§ **DATA PROVIDED**
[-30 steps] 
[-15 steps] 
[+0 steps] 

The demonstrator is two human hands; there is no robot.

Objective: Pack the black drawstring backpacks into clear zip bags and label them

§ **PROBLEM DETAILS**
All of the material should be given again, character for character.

§ **TASK SOLUTION**
[-30 steps] 
[-15 steps] 
[+0 steps] 

The demonstrator is two human hands; there is no robot.

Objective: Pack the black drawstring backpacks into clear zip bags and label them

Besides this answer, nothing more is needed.